L’eau dentaire inventée par Edme François Julien Botot a d’emblée montré l’exemple du sommet de la pyramide sociale : il était chirurgien-dentiste et médecin personnel du roi Louis XV. La faculté reconnut effectivement dès 1777 le rôle du produit dans le blanchiment des dents et la fortification des gencives. Il fallait diluer dans un verre d’eau quelques gouttes du mélange d’eau-de-vie et de plusieurs huiles essentielles, qui a fortement varié au fil du temps.

En 1896, l’eau de Botot subissait la concurrence des pâtes dentifrices, notamment celle du docteur Pierre (affiche de Louis-Maurice Boutet de Monvel en 1894). Mais elle avait pour elle l’ancienneté et était répandue dans les couches les plus aisées, notamment chez les femmes, qui se distinguaient du peuple par leur odeur parfumée des pieds à la bouche. Le choix de Chéret doit faciliter l’assimilation entre soin de sa personne et art du paraître dans la bonne société parisienne qui se divertit.

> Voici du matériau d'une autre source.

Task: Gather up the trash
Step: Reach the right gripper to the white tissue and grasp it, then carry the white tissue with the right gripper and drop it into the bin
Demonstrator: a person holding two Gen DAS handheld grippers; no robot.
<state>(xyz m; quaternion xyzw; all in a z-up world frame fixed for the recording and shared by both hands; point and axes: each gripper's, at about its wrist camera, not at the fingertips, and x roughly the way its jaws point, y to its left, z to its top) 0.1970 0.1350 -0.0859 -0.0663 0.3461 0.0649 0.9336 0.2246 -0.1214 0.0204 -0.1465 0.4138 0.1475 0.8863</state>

Les meubles adaptés peints par Vuillard constituent le nec plus ultra de l’équipement technique et du confort proposé aux plus fortunés, dont l’invention remonte aux années 1860 aux États-Unis. La spécialisation médicale est sanctionnée depuis 1892 par un diplôme d’État ; le cabinet de dentiste devient un lieu protégé des regards où se pratique une chirurgie de précision.

La santé bucco-dentaire se démocratise petit à petit ; les hygiénistes s’appuient en particulier sur l’école de la IIIe République pour répandre de nouvelles normes ; les travaux de Pasteur sur les microbes diffusent un modèle explicatif convaincant. Malgré la pétition du dentiste Édouard Taillebois en 1881, le dépistage systématique en milieu scolaire ne sera toutefois mis en place que dans les années 1930. Le recours au dentiste reste donc une affaire privée et dépend des moyens. Si Annette Roussel, fille d’un peintre Nabi, n’avait pas été la nièce (et sujet favori) de Vuillard, elle n’aurait sans doute jamais pu s’offrir les services du docteur Viau dans son cabinet installé au 109 boulevard Malesherbes. Se laver les dents devient une habitude, avoir une dentition en bonne santé reste encore un luxe.

Les soins aux soldats ont généralisé à toutes les couches sociales et régions une pratique déjà bien répandue dans les classes supérieures. La « guerre prophylactique » des médecins militaires n’a pas ignoré les rages de dents qui mettaient souvent les soldats mal nourris hors de combat.

Le mouvement scout, créé par lord Robert Baden-Powell en 1907, a essaimé en France dès 1910, et il prend une vigueur particulière dans l’après-guerre. La photographie de l’adolescent anonyme est la seule de la série conservée qui soit un portrait singulier. Mais il s’agit moins d’individualiser que de représenter un type de situation, de commandement personnel représentatif de l’ensemble de l’idéologie du scoutisme. La discipline collective passe par la maîtrise individuelle ; le corps est un outil dont il faut prendre soin avec les bons gestes et savoir se servir à bon escient ; les règles de vie sont capitales dans un environnement dépouillé du confort urbain. En brandissant sa brosse en un garde-à-vous sanitaire, le boy-scout est une publicité parfaite pour le mouvement.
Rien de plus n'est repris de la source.